Who’ll be in the SF Giants’ rotation when the season opens?
As the San Francisco Giants restart spring training at Oracle Park, and with a 60-game season, they might get creative with how they form their rotation.
More than likely, the Giants will pursue a traditional approach with many of their starters, but with the caveat that starts will be shortened, especially early in the season as pitchers begin to rebuild arm strength.
With the Giants, there are few questions about the composition of the rotation. Regardless of the order, the first four starters will include Johnny Cueto, Jeff Samardzija, Kevin Gausman, and Drew Smyly.
This configuration might look different after the Aug. 31 trade deadline, especially considering that Samardzija, Gausman, and Smyly are on expiring contracts and could help a contending team.
The primary question remains, who will hold that fifth spot? Originally, the answer was going to be right-handed hurler Tyler Beede, but the young pitcher was dealt a blow after sustaining an elbow injury that required Tommy John surgery.
Without Beede, Logan Webb looks to have the inside shot at earning that last spot. When spring training originally opened, the thought was that the 23-year-old was going to be on an innings limit.
However, Alex Pavlovic of NBC Sports speculates that that might not be the case anymore:
Buster Posey caught Logan Webb in live BP, said he looked “really, really good. I mean, his stuff was electric. It was, I thought, a tick or two up from this spring.” Webb could be set up to grab rotation spot, no longer has to worry about an innings limit.
— Alex Pavlovic (@PavlovicNBCS) July 4, 2020
So, if Webb holds onto the final rotation spot, then the issue is resolved, right? Well, not completely.
The San Francisco Giants have built up their starting pitching depth and have a couple of options behind the five starters mentioned above who could carry a heavy workload.
With the 60-game season and the short three-week spring training reboot, pitchers are only going to have a handful of appearances to build up arm strength through intrasquad and simulation games.
This could expose some to injury risk once the season begins, so more than likely, teams will need to get creative with how they manage a pitcher’s workload.
The Giants brought in both Tyler Anderson and Trevor Cahill to compete for a role on the pitching staff. Of course, the Giants also have Conner Menez, Andrew Suarez, and Dereck Rodriguez competing for roles as well.
However, Cahill and Anderson carry significant major league experience.
The veteran Cahill has appeared in parts of 11 seasons as both a starter and a reliever. In that time, most notably with the Oakland Athletics, the right-handed hurler has generated a 4.21 ERA including 3.95 ERA out of the bullpen.
If the Giants want to get creative with their rotation, Cahill could be used as the backend of a piggyback start with someone like Webb.
The right-hander was reeled in on a minor league pact this past offseason, and his experience as a swingman could come into play.

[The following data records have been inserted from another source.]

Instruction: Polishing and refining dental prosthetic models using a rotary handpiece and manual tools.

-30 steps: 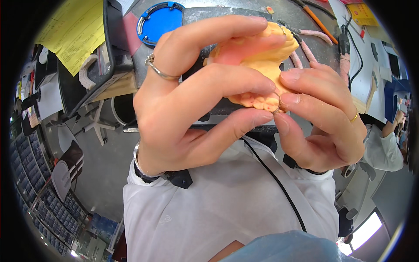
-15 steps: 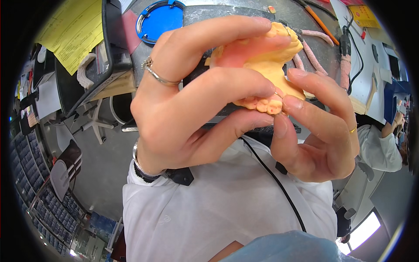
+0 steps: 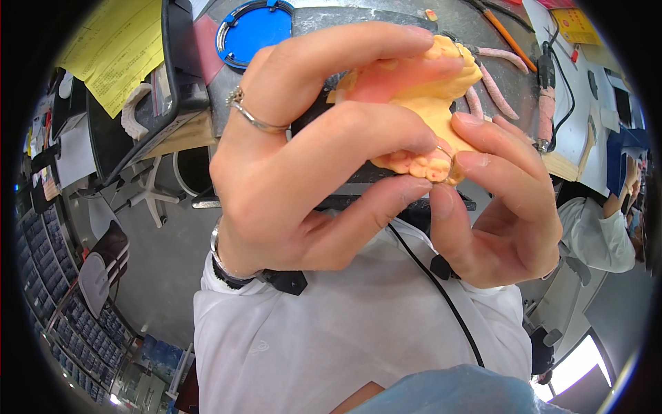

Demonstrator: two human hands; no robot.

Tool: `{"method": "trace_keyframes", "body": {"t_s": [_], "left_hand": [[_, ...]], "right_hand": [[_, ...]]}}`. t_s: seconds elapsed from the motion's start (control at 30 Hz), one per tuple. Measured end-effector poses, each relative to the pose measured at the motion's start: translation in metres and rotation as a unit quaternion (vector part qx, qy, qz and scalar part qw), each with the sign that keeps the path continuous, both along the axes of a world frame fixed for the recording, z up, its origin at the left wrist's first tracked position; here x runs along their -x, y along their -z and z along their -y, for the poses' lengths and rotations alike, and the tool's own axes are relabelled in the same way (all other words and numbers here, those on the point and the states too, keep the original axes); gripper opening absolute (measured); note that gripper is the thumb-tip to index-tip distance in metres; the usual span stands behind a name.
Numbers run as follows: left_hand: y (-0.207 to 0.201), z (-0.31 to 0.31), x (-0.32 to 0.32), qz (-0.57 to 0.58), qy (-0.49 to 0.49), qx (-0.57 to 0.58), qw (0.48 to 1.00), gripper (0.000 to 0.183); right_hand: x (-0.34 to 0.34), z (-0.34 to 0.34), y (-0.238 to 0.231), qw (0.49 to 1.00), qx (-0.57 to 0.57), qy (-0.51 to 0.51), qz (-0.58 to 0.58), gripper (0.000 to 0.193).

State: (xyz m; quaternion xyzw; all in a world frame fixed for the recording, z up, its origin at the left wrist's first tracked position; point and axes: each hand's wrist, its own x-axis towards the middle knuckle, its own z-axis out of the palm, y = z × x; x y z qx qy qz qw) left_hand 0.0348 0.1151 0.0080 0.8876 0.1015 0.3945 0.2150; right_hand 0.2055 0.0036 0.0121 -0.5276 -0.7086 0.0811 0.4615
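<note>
A yellow plaster dental cast (image 3: pixel 433 110) is held up over the near edge of the bench. Pink denture base material (image 3: pixel 393 81) lies along its ridge, and a thin wire shows by the near teeth (image 3: pixel 429 168). My left hand (image 3: pixel 286 159), with a ring, grips the cast between fingers at its far and near sides and the thumb beneath. My right hand (image 3: pixel 507 207) closes thumb and fingertips on the cast's near right end, beside those teeth. The fingertips hide any small part pinched there.
Beyond the cast lie a blue disc with coiled wire (image 3: pixel 258 34), pink-gripped tools (image 3: pixel 498 90) and an orange-handled tool (image 3: pixel 507 34). A corded handpiece (image 3: pixel 545 103) rests at right. Yellow paper (image 3: pixel 114 52) lies over a black tray (image 3: pixel 181 69) at left. A white-sleeved person (image 3: pixel 596 231) sits at right.
The cast has shifted slightly to the right with my left hand. My right hand's fingers have eased a little away from the near teeth, exposing more of the cast's end.
</note>
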Motion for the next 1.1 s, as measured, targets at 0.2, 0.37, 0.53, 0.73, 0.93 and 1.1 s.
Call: {"method": "trace_keyframes", "body": {"t_s": [0.2,0.37,0.53,0.73,0.93,1.1], "left_hand": [[0.002,0.000,0.002,-0.010,-0.007,-0.002,1.000,0.030],[-0.006,0.007,0.003,-0.047,-0.033,-0.001,0.998,0.031],[0.000,0.003,0.004,-0.018,-0.017,0.010,1.000,0.032],[0.013,-0.006,-0.004,0.083,0.049,0.005,0.995,0.031],[0.020,-0.009,0.005,0.078,0.058,0.013,0.995,0.030],[0.014,-0.004,0.007,0.033,0.039,0.037,0.998,0.031]], "right_hand": [[-0.004,-0.003,0.001,0.996,0.017,-0.063,-0.064,0.031],[-0.002,-0.001,0.003,0.997,0.012,-0.046,-0.066,0.030],[0.001,-0.001,0.005,0.997,-0.002,-0.035,-0.061,0.030],[0.002,0.001,0.004,1.000,-0.012,-0.015,-0.006,0.031],[0.002,-0.001,0.000,0.999,-0.006,0.018,0.034,0.032],[-0.004,-0.003,0.001,0.999,-0.022,-0.011,0.047,0.033]]}}
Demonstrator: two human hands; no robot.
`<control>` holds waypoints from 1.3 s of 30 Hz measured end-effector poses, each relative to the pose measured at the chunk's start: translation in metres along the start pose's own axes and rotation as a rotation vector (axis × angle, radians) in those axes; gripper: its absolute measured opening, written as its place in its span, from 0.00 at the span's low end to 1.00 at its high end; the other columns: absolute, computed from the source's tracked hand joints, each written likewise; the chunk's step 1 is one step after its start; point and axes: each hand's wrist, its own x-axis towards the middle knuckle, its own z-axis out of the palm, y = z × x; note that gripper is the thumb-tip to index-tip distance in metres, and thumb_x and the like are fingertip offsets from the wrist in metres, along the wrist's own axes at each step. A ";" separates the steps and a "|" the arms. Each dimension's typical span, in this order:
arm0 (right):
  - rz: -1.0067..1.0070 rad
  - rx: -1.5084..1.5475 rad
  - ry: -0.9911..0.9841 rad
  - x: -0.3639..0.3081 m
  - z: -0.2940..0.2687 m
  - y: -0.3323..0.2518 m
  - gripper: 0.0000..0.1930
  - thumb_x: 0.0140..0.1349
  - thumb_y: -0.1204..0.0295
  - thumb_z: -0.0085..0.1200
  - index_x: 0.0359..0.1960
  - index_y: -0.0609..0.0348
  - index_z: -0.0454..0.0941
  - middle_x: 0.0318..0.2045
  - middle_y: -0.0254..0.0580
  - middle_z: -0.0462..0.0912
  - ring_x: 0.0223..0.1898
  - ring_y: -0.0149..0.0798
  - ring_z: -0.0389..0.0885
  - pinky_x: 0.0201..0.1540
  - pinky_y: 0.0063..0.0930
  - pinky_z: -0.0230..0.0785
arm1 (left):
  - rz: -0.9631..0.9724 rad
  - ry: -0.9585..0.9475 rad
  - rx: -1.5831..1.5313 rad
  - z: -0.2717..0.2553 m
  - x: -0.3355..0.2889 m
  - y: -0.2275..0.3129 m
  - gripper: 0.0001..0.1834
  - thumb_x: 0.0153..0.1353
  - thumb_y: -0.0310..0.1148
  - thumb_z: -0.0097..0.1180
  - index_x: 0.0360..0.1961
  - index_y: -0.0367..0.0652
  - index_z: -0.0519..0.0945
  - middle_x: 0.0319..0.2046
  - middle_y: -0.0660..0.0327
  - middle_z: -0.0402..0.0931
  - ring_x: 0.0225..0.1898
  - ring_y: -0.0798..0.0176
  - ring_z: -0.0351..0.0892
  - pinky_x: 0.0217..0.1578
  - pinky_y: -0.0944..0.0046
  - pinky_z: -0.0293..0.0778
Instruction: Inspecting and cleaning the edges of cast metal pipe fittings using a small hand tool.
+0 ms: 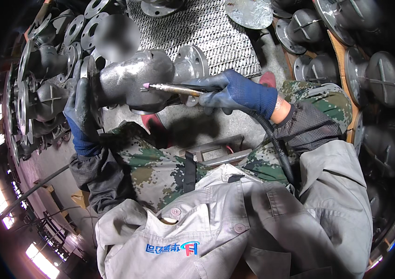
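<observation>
A grey cast-metal valve body (137,74) with a round flange at each end lies in front of me, at the edge of a metal grating. My left hand (81,104), in a blue and grey work glove, grips the flange at its left end. In my right hand (241,93), gloved alike, is a slim air die grinder (178,89) with a small pink grinding stone (146,86) at its tip. That stone is over the casting's middle; whether it touches the surface I cannot tell. From behind the right hand a black ribbed hose (272,139) runs down toward my lap.
Many similar flanged castings (48,100) are stacked at the left. More castings (386,79) stand along wooden boards (341,51) at the right. A round metal disc (249,13) lies at the far end of the grating (197,28). Below is a metal frame (216,151) between my knees.
</observation>
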 end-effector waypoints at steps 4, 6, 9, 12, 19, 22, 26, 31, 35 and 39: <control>-0.037 -0.026 -0.014 -0.005 -0.002 -0.005 0.25 0.59 0.78 0.46 0.60 0.49 0.70 0.31 0.30 0.83 0.25 0.18 0.74 0.22 0.10 0.62 | -0.042 -0.027 -0.011 -0.001 -0.002 -0.001 0.24 0.49 0.14 0.55 0.51 0.33 0.73 0.41 0.42 0.77 0.40 0.44 0.80 0.38 0.58 0.77; -0.100 0.020 -0.010 0.002 0.000 0.007 0.23 0.60 0.77 0.47 0.59 0.49 0.71 0.34 0.30 0.83 0.26 0.17 0.74 0.24 0.09 0.62 | -0.028 -0.011 -0.001 -0.001 0.003 0.004 0.23 0.50 0.14 0.53 0.51 0.33 0.72 0.40 0.43 0.77 0.39 0.44 0.80 0.38 0.58 0.77; -0.073 0.007 -0.013 0.003 0.000 0.004 0.23 0.60 0.78 0.47 0.59 0.51 0.70 0.35 0.31 0.83 0.27 0.18 0.74 0.26 0.10 0.63 | -0.009 0.022 -0.024 0.001 0.004 0.007 0.22 0.51 0.15 0.53 0.50 0.33 0.72 0.39 0.43 0.78 0.39 0.44 0.81 0.37 0.58 0.77; -0.083 -0.003 -0.009 0.003 -0.002 0.010 0.23 0.61 0.77 0.48 0.59 0.52 0.71 0.36 0.31 0.84 0.27 0.18 0.73 0.26 0.10 0.64 | -0.028 0.007 -0.027 0.000 0.005 0.007 0.21 0.51 0.16 0.54 0.49 0.32 0.73 0.37 0.43 0.78 0.38 0.44 0.80 0.37 0.58 0.78; -0.069 -0.038 0.015 0.003 -0.001 0.014 0.22 0.62 0.73 0.48 0.59 0.47 0.71 0.37 0.29 0.83 0.27 0.19 0.74 0.24 0.11 0.64 | -0.237 -0.002 -0.172 0.001 0.001 0.008 0.19 0.51 0.17 0.53 0.47 0.31 0.74 0.36 0.43 0.78 0.36 0.45 0.81 0.34 0.59 0.77; -0.045 0.025 0.008 -0.001 0.001 0.014 0.22 0.61 0.74 0.49 0.59 0.46 0.72 0.35 0.27 0.83 0.26 0.18 0.74 0.23 0.09 0.63 | -0.055 -0.009 -0.051 -0.001 0.007 0.013 0.18 0.52 0.16 0.52 0.47 0.31 0.74 0.36 0.45 0.78 0.33 0.50 0.80 0.31 0.63 0.76; 0.078 -0.039 -0.014 0.003 -0.003 0.007 0.23 0.61 0.75 0.48 0.60 0.48 0.70 0.38 0.30 0.84 0.27 0.19 0.75 0.23 0.10 0.63 | -0.011 0.023 0.010 0.001 0.006 0.012 0.18 0.53 0.15 0.50 0.47 0.31 0.74 0.37 0.45 0.78 0.33 0.51 0.80 0.32 0.63 0.76; -0.076 0.159 0.127 -0.001 0.002 0.000 0.22 0.63 0.75 0.49 0.60 0.53 0.69 0.27 0.35 0.82 0.22 0.19 0.74 0.20 0.10 0.63 | -0.467 -0.105 -0.348 0.002 0.008 0.017 0.19 0.59 0.16 0.48 0.53 0.35 0.70 0.52 0.39 0.71 0.46 0.46 0.79 0.42 0.59 0.76; -0.301 0.398 0.256 0.003 0.019 -0.035 0.20 0.61 0.74 0.51 0.55 0.68 0.68 0.27 0.38 0.78 0.25 0.24 0.78 0.22 0.13 0.71 | -0.605 0.060 -0.712 0.003 -0.008 0.017 0.25 0.60 0.14 0.47 0.60 0.37 0.64 0.54 0.41 0.70 0.50 0.48 0.76 0.46 0.54 0.74; -0.382 0.602 0.017 0.029 0.078 -0.075 0.20 0.62 0.70 0.52 0.52 0.71 0.70 0.27 0.44 0.82 0.24 0.30 0.81 0.20 0.16 0.68 | -1.147 0.207 -1.214 -0.012 0.020 0.066 0.40 0.65 0.64 0.28 0.61 0.38 0.65 0.50 0.54 0.72 0.44 0.59 0.75 0.48 0.62 0.71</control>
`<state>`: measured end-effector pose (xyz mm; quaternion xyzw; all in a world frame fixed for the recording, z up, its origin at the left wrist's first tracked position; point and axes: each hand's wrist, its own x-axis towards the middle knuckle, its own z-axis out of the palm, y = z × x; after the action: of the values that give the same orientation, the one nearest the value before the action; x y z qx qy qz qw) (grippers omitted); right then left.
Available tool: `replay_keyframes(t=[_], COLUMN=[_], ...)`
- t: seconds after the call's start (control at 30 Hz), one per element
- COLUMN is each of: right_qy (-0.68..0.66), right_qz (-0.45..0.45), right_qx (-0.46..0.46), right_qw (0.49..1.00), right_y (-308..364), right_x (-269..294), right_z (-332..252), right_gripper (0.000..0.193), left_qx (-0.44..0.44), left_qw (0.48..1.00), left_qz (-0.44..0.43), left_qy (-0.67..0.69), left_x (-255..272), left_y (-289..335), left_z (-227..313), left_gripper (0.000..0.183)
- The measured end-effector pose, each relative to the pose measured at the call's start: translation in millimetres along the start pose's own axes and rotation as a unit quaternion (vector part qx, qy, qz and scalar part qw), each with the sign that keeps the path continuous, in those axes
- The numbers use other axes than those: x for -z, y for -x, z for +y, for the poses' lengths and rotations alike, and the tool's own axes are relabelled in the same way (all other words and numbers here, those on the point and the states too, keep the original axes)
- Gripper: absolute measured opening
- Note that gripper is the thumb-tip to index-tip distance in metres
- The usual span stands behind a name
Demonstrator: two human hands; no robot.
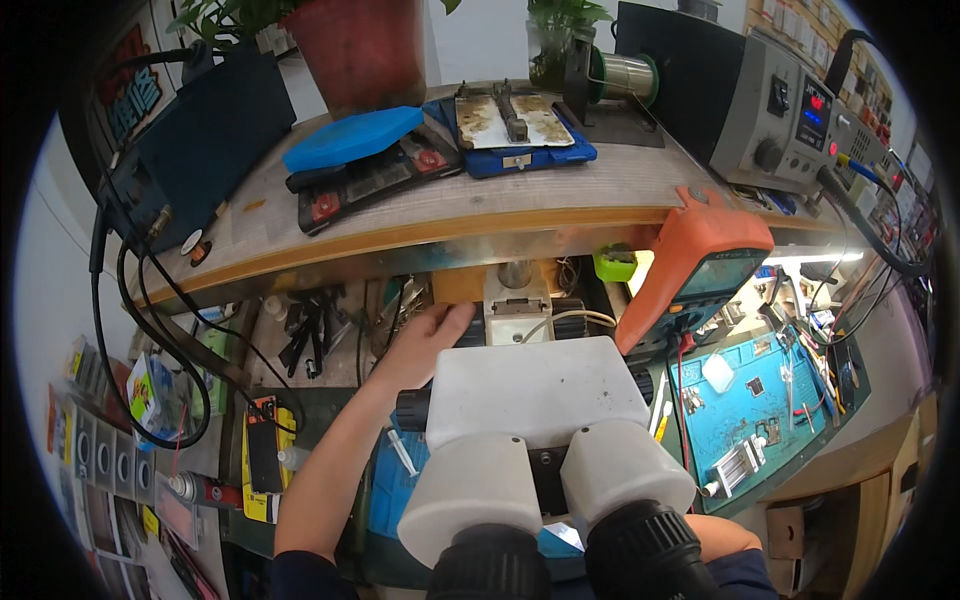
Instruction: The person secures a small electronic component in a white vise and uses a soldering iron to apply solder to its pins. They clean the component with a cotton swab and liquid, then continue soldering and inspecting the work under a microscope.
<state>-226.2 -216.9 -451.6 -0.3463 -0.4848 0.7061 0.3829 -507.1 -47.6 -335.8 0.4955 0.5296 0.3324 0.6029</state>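
Note:
In front of me stands a white stereo microscope [540, 395] with two black eyepieces [490, 565] toward me. My left arm reaches up along its left side. My left hand [432, 340] is closed at the black focus knob [474, 326] on the microscope's stand [517, 300]; its fingertips are partly hidden behind the knob. Of my right arm only a piece of the forearm [722, 537] shows at the lower right of the microscope. The microscope body hides my right hand.
An orange multimeter [690, 260] leans at the shelf edge. Right lies a teal work mat [715, 420] with small parts and a metal clamp fixture [738, 463]. A soldering station [780, 125], a solder spool [625, 78] and a blue box [353, 140] stand on the shelf [420, 205]. Cables hang at left.

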Motion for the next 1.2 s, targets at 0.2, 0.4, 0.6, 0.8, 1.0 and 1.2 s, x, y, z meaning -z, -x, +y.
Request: replay_keyframes(t=[0.2,0.4,0.6,0.8,1.0,1.2], right_qy=[0.068,0.102,0.211,0.034,0.079,0.191], right_qz=[0.004,-0.004,0.008,-0.003,-0.005,-0.015], right_qx=[0.016,0.017,0.09,-0.003,0.022,0.074], right_qw=[0.998,0.995,0.973,0.999,0.997,0.979], right_y=[-1,2,2,0,0,0], right_x=[-3,-2,-1,1,-4,-1], right_z=[-4,-7,1,11,-5,-4], right_gripper=[0.058,0.062,0.062,0.056,0.055,0.059], left_qx=[-0.214,-0.112,-0.143,-0.253,-0.1,-0.268], left_qw=[0.973,0.992,0.987,0.965,0.992,0.962], left_qz=[-0.086,-0.025,-0.055,-0.07,-0.05,-0.055], left_qy=[0.005,0.043,-0.036,-0.014,0.051,-0.014], left_x=[9,5,10,10,6,9], left_y=[-9,-1,-1,-6,-10,-11], left_z=[-29,-20,-12,-33,-22,-38], left_gripper=[0.057,0.058,0.057,0.056,0.058,0.06])
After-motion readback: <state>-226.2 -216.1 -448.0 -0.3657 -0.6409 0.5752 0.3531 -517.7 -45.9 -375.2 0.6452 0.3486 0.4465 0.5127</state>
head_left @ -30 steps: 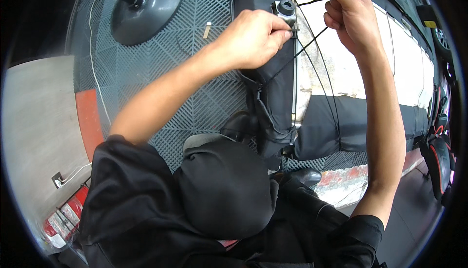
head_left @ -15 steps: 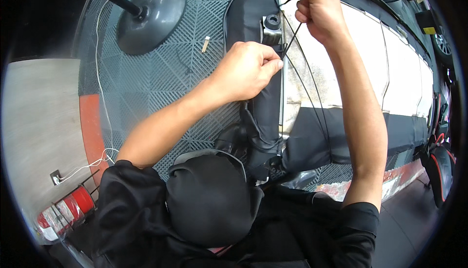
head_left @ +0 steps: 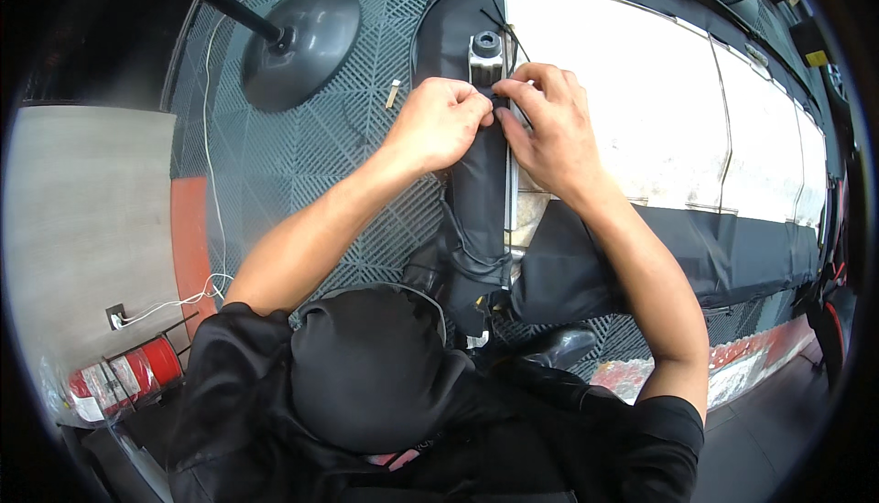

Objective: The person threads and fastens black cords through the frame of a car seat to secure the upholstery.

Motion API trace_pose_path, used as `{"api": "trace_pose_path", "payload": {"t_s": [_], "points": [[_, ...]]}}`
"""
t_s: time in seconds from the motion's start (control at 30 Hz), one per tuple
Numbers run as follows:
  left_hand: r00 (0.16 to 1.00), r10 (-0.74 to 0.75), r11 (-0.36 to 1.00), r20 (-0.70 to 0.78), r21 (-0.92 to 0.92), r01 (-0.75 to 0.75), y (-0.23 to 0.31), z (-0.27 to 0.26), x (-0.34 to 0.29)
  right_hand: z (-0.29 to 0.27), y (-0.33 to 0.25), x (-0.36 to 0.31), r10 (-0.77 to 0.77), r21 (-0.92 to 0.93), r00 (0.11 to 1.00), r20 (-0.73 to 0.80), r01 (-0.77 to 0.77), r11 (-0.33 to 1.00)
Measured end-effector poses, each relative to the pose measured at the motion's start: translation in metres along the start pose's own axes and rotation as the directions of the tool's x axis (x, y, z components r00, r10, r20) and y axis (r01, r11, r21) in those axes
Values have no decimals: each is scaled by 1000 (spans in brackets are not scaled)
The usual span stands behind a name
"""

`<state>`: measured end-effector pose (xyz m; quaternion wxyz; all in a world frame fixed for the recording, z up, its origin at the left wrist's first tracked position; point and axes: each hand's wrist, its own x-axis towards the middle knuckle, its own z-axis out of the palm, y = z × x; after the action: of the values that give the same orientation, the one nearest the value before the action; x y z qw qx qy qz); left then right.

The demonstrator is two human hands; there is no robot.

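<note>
Black upholstery (head_left: 478,183) wraps the near end of a long padded piece, which looks like a vehicle seat, with a white backing panel (head_left: 641,91). Along the seam between them, my left hand (head_left: 441,123) is closed in a pinch at the cover's edge; its fingertips hide what they hold. My right hand (head_left: 554,128) meets it from the other side, thumb and forefinger apart around the same spot. Thin black cord (head_left: 509,31) runs above the right fingers and partly behind them. Just beyond both hands stands a metal bracket with a round black knob (head_left: 487,43).
A black round stand base (head_left: 302,45) with a pole rests on the grey grid floor matting (head_left: 385,9), near a small pale strip (head_left: 393,94). White cable (head_left: 212,137) runs along the left to a wall socket (head_left: 115,316). A red cylinder (head_left: 137,379) lies lower left.
My right hand has come down and left from the far side, where it held black cord drawn taut, to beside my left hand. The left hand keeps its pinch, shifted slightly left in view.
</note>
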<state>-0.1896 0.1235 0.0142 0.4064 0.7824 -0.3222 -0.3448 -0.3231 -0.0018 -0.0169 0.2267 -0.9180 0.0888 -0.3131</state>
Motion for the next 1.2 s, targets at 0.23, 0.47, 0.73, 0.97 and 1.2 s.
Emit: {"api": "trace_pose_path", "payload": {"t_s": [0.23, 0.47, 0.73, 0.97, 1.2], "points": [[976, -79, 991, 204, -93, 100, 3, -12, 6, 10, 9, 7, -156, -17, 988, 6, 156, 988], [827, 555, 661, 86, 558, -501, -16, 7, -8, -21, 3, 27, -79, -17, 904, 419, 95, 995], [831, 548, 802, 95, 223, -555, -25, -3, 5, -23, 7, 35, -228, -30, 885, 406, 263, 964], [912, 365, 921, 187, 71, -383, -16, -13, 7, -32, 4, 28, -322, -175, 887, 331, 393, 903], [874, 472, 861, 111, 155, -485, -16, -24, -3, -74, -13, 31, 161, 337, 791, 591, -423, 841]]}}
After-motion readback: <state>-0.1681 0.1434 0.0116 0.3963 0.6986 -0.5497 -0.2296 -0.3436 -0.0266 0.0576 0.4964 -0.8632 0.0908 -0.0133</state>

He does not have a spot on the 40-man roster, but he seems like a candidate to be added once the rosters are finalized.
On a different note, the Giants want to see what they have in Tyler Anderson. The southpaw was claimed off of waivers in October of 2019 from the Colorado Rockies.
Anderson missed substantial time in 2019 after sustaining a knee injury. Though, he appears to be healthy now:
Giants will report July 1 with more healthy players than at end of camp. Pablo Sandoval and Tyler Anderson are fully cleared, Tony Watson is feeling much better. Aramis Garcia could be ready by mid August and Reyes Moronta could be ready by late August.
— Alex Pavlovic (@PavlovicNBCS) June 24, 2020
For his career, the 30-year-old has produced a 4.69 ERA with an 8.3 K/9 across 397 frames while having to pitch in the unfriendly confines of Coors Field. This includes a strong rookie campaign in which he posted a 3.54 ERA in 114.1 innings (3.2 WAR).
I think the Giants just want to see how Anderson looks away from Coors Field. He does not have a power fastball, but he has a good feel for pitching.
As evidenced by his 8.3 K/9 mark, the lefty generates swings-and-misses at a healthy rate while not having major command issues.
Since he is currently on the 40-man roster and teams can begin the season with 30 players on the roster, Anderson has a good shot at making the team.
Unlike Cahill, Anderson has not pitched much out of the bullpen. He has appeared in 73 games at the major league level, but only two of those appearances were out of the bullpen. So, he will likely be used differently than Cahill.
Perhaps, the Giants could employ a six-man rotation as the season begins meaning that Anderson could find himself as a back-end starter.
Either way, San Francisco will need extra depth as the trade deadline will only be six weeks after the season begins. No one can predict how busy trade season will be, but there is never a shortage of teams needing pitching, so I would expect the Giants to be pretty active on that market.
There are few question marks in the rotation as the season gets closer. With not much time to ramp back up and a condensed season, the Giants may get creative with the pitching depth they have built.
I would expect both Cahill and Anderson to carve out solid roles with the Giants in 2020 whether that be in the bullpen or the rotation.